Dementia & the Use of Chemical Restraints

Updated on November 29, 2018

When a person has dementia, they are unable to do many of the things people would normally be able to. It is extremely difficult for them, and the disease progresses in such a way that they don’t even know what is going on, why they feel this way, or how to ask for help. Naturally, this confusion leads to outbursts and other disruptive behaviors. While these behaviors are an avoidable part of the condition, medical staff and caregivers have been responding in some pretty disturbing ways. The human rights group Human Rights Watch recently published a report with evidence that nurses and assistants have been using anti-psychotic drugs to sedate their patients, a practice that has become known as the use chemical restraints.

The Symptoms of Dementia

Dementia degrades the brain slowly, until motor skills, communication skills, and ability to perform basic tasks are debilitated. The confusion and inability to understand the hospital environment, they naturally become frightened. The loss of memory, confusion, frustration, and lack of self-reliance make the patient depressed. All of these symptoms make it difficult for the staff to handle the patient.

Chemical Restraints

To quell the outburst, disruptions, and other behavioral problems, medical staff have been administering anti-psychotics to subdue the patient. This puts the patient out, making them docile and unresponsive. The use of these drugs is not to help them, it is to create an environment that is more preferable for the staff. In fact, it does more to harm the patient then to help them.

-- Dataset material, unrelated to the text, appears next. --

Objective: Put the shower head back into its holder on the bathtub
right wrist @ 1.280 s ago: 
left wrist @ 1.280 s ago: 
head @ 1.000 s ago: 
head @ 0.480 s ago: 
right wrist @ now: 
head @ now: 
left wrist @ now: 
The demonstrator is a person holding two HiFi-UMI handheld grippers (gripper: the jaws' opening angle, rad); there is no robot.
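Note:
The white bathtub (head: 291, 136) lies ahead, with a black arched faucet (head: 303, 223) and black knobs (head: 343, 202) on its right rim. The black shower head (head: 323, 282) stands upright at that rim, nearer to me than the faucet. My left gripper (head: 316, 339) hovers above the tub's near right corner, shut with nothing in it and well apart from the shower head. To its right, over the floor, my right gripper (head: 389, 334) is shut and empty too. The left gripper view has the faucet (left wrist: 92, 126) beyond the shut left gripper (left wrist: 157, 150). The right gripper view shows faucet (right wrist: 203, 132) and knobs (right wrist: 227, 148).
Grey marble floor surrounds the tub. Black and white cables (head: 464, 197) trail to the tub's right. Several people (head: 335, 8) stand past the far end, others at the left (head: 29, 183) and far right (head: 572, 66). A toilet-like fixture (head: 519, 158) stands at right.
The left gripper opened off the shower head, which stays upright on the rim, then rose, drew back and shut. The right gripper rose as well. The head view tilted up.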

Consequences of Chemical Restrains

The use of chemical restraints is not only against federal regulations in the United States, it does real harm to dementia patients. Research has shown that anti-psychotic drugs can exacerbate the symptoms and accelerate the disorder. Cognitive functioning, the retention of memories, and both communication and motor skills are affected by the use of chemical restraints. It makes the patient more confused, frightened, and unaware, making the use of these drugs habitual.

There are many common misunderstandings about the use of chemical restraints. First, some people believe that they will prevent falls and other accidents, but what they are missing is that injury or death from asphyxiation when the patient has been given chemical restraints is more of a concern. Immobilization can cause loss of muscle mass, sores, difficulty walking, constipation, heightened fear, and loss of dignity. Though staff may think anti-psychotics are a solution, they are a short-term answer that increases a long-term problem. A medical malpractice firm states that creating a quiet and calm environment for themselves and other patients is really a disservice to the people they are supposed to be treating.

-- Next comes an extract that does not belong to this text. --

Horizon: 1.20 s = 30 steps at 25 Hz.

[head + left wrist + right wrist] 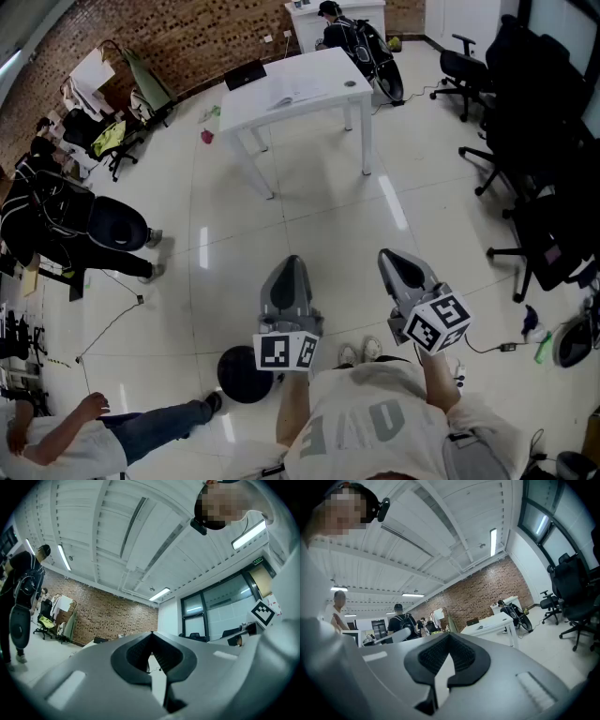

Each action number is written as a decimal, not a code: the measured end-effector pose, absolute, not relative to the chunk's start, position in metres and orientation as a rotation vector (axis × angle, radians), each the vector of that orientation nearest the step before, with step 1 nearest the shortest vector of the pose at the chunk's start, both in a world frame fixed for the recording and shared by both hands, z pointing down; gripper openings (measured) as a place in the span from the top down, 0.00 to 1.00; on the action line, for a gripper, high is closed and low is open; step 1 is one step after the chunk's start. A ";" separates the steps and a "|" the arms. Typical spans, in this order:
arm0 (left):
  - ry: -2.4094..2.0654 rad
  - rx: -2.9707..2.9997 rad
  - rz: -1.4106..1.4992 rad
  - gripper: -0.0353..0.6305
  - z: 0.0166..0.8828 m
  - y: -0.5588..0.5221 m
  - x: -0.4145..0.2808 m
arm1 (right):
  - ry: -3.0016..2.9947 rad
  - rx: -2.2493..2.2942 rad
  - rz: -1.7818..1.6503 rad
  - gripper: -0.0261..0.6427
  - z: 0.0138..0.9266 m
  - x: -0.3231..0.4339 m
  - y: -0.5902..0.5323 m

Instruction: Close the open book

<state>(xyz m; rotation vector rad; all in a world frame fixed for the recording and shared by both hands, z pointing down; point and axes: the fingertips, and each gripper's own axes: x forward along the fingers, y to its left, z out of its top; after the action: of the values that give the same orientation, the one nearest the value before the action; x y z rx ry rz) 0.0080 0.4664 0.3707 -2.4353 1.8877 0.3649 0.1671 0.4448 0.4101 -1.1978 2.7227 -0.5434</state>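
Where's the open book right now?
In the head view, the open book lies on the white table near the top middle, just right of a dark laptop.

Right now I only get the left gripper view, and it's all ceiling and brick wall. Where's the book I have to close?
Observer: The head view shows the open book lying on a white table, far ahead of both grippers.
Operator: Is my other gripper holding something?
Observer: No. In the right gripper view the right gripper has its jaws together with nothing between them.
Operator: Is there stuff I could trip on?
Observer: Maybe. In the head view a black round thing sits on the floor, below and just to the left of the left gripper.
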 end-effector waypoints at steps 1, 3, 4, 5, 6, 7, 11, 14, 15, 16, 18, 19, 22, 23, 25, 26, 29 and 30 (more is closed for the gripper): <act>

Solutions to Create a Restraint-Free Environment

There are a few solutions to end the use of chemical restraints and create an environment that is free of sedation. First, one of the reasons staff who work with dementia patients say they used chemical restraints is that the family was not around to help with the situation and provide insight. Now, it is not up to the family to be the ones who watch over nurses to make sure they are doing the right thing, but being around helps family have peace of mind knowing that their family member is being cared for. Not only can the family’s presence provide insight, loved ones will notice if their relative is subdued, quiet, or different. This can stop the use of chemical restraints by reporting it to their supervisors.

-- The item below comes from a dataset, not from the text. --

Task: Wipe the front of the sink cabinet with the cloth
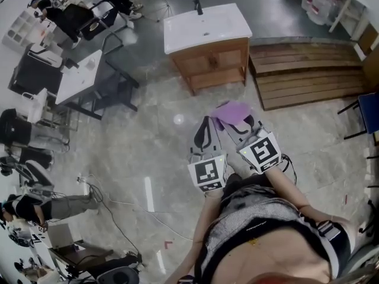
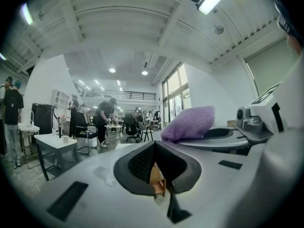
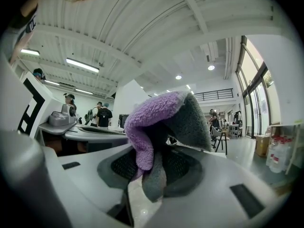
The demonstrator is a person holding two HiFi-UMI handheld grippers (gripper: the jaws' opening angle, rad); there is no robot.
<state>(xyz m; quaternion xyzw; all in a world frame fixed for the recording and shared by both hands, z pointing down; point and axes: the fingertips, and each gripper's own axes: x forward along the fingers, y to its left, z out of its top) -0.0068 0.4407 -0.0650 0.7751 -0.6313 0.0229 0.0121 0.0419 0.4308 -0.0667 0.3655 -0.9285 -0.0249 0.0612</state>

Family cannot be there all the time, and it shouldn’t be up to them to stop this disturbing use of anti-psychotic drugs. The real, lasting solution is ensuring that doctors, nurses, and assistance receive the appropriate communication and related training for dealing with dementia patients. While one would think that if they are working with patients who have dementia would be required to have this training, but the reality is very few of them receive it.

Not only should staff in these facilities be properly trained, they need to be sensitive to their patients. It is not their fault they behave the way they do, their disease systematically degrades these cognitive functions. Staff need to ask themselves if they would like to be treated this way, if this is right, and if they are showing the patient respect. When using chemical restraints, the answer is obviously no.